I. Oyez combien mon chant progresse et s'améliore. Et Marcabru, selon sa noble inspiration, sait tisser et accorder le sujet (le thème) et la poésie, si bien que nul autre ne peut y reprendre un seul mot.
II. Mais je soupire parce que maintes gens se plaisent dans la méchanceté qui sans cesse s'accroît et empire; ce qui m'invite à être agressif, c'est que ma dame aime à m'entendre crier et brailler.
III. Les plus vils ont l'heureuse chance de recevoir des dons, et les meilleurs sont bouche bée devant un vain simulacre. Le récit [seul] nous attriste et nous fait soupirer, car c'est à rebours que les puissants mènent leurs affaires.
IV. En Jeunesse il n'y a pas d'espoir, mais elle est trop voleuse et contre la mort on ne peut faire appel ni se défendre, car ces lâches accroupis ont rejeté Jeunesse hors de son domaine et hors de sa voie par faute de la mère [par manque de Courtoisie].
V. Qui pour de l'argent perd vergogne et mesure et ne se soucie plus d'honneur et de valeur, d'après sa conduite est, me semble-t-il, confrère du hérisson, du chien et du larron.

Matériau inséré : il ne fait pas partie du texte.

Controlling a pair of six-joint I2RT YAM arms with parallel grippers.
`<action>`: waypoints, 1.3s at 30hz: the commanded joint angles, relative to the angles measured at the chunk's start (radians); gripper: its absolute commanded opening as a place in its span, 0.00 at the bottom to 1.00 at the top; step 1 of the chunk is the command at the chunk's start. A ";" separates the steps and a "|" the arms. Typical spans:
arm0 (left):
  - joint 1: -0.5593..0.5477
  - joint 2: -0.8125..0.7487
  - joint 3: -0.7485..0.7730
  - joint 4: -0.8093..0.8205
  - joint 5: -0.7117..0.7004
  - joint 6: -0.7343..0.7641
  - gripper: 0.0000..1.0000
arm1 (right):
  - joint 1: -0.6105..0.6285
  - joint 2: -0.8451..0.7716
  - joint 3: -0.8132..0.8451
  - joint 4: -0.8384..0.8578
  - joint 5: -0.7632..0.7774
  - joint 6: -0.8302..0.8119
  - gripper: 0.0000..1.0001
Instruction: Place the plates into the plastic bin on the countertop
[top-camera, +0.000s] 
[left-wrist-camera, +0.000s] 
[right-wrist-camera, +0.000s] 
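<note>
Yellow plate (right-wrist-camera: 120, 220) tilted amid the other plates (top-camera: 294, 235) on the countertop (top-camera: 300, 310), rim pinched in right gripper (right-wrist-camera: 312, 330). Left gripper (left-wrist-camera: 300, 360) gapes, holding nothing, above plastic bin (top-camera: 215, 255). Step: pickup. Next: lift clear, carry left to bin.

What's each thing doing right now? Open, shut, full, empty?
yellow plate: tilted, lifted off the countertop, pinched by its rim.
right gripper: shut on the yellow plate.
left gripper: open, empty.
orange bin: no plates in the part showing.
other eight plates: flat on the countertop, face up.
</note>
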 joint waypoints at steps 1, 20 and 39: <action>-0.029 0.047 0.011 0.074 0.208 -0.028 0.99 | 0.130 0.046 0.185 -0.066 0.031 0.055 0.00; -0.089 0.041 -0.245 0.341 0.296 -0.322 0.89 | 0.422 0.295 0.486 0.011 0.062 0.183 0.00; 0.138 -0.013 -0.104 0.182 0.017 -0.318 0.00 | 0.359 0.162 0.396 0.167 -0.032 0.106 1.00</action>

VI. Prouesse se brise et Lâcheté s'entoure de murs et ne veut accueillir Joie dans sa clôture ; je ne vois guère que se maintiennent droit et raison, quand, grâce à l'argent, un mauvais garnement est Empereur.

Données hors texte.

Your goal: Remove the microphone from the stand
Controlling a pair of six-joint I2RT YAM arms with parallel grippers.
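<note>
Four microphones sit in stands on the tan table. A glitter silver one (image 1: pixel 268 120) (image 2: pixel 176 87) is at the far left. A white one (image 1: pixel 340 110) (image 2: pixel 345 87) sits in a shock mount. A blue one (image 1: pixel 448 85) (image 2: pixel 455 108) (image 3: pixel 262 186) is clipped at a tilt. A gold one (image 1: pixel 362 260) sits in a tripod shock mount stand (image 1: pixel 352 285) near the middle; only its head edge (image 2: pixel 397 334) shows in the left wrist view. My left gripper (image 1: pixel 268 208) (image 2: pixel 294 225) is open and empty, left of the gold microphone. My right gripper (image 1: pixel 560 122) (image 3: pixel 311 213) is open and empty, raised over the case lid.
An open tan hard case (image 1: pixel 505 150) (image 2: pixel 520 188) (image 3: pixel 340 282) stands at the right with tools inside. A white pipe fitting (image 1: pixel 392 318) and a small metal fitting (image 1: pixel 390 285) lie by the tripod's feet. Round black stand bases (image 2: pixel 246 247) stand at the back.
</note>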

VII. Comte de Poitiers, votre valeur [Prix] se raffermit, comme aussi celle d'Alphonse d'ici [de Toulouse], pour peu qu'elle persiste, car il tient mieux Avignon, Provence et Beaucaire que son père ne tenait le Toulousain.

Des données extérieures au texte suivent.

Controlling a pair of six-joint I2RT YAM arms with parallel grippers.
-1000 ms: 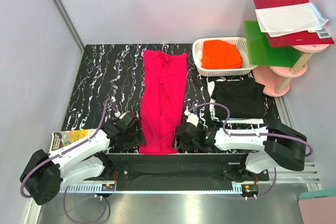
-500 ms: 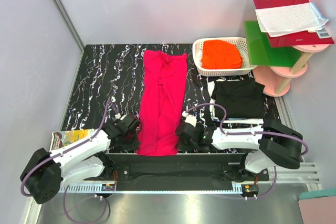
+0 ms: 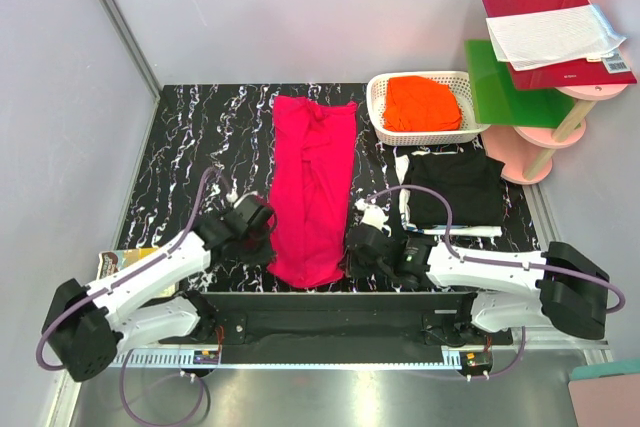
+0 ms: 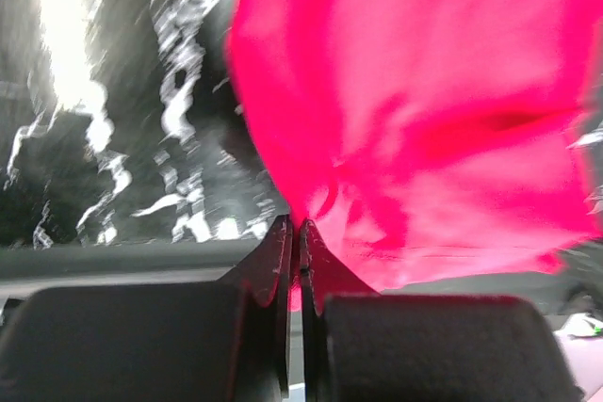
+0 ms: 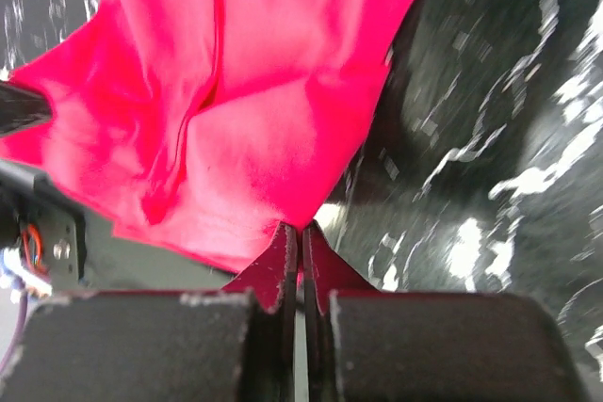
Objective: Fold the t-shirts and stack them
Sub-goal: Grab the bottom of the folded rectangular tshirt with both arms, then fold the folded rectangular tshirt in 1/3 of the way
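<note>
The left gripper (image 4: 296, 233) and right gripper (image 5: 301, 231) each clamp the pink t-shirt (image 3: 312, 187) at its near edge. Blur smears both wrist views.

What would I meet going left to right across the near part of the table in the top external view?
Printed leaflet → left end effector → pink t-shirt → right end effector → folded black t-shirt.

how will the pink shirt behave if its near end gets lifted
Probably floppy: the pink shirt bunches into soft folds where the left gripper and right gripper pinch it. It likely sags between them. Seems light, since thin pinches hold it.
</note>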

VIII. Si cet Alphonse se contente de me faire bon accueil et semble devoir me faire défaut (et se montre chiche à mon égard), là, vers Léon, j'en sais un de bonne race, franc, raisonnable, courtois et large dans ses dons.
IX. Puisse la Sainte Écriture les garder de Mauvaiseté et faire qu'ils se montrent sans apprêt et sans fard ! (?). Veuille celui qui est et qui fut roi et sauveur des rois, m'éclairer sur ce que j'attends du roi Alphonse [d'Aragon] ! (Cf. P. M., loc. cit., p. 126.)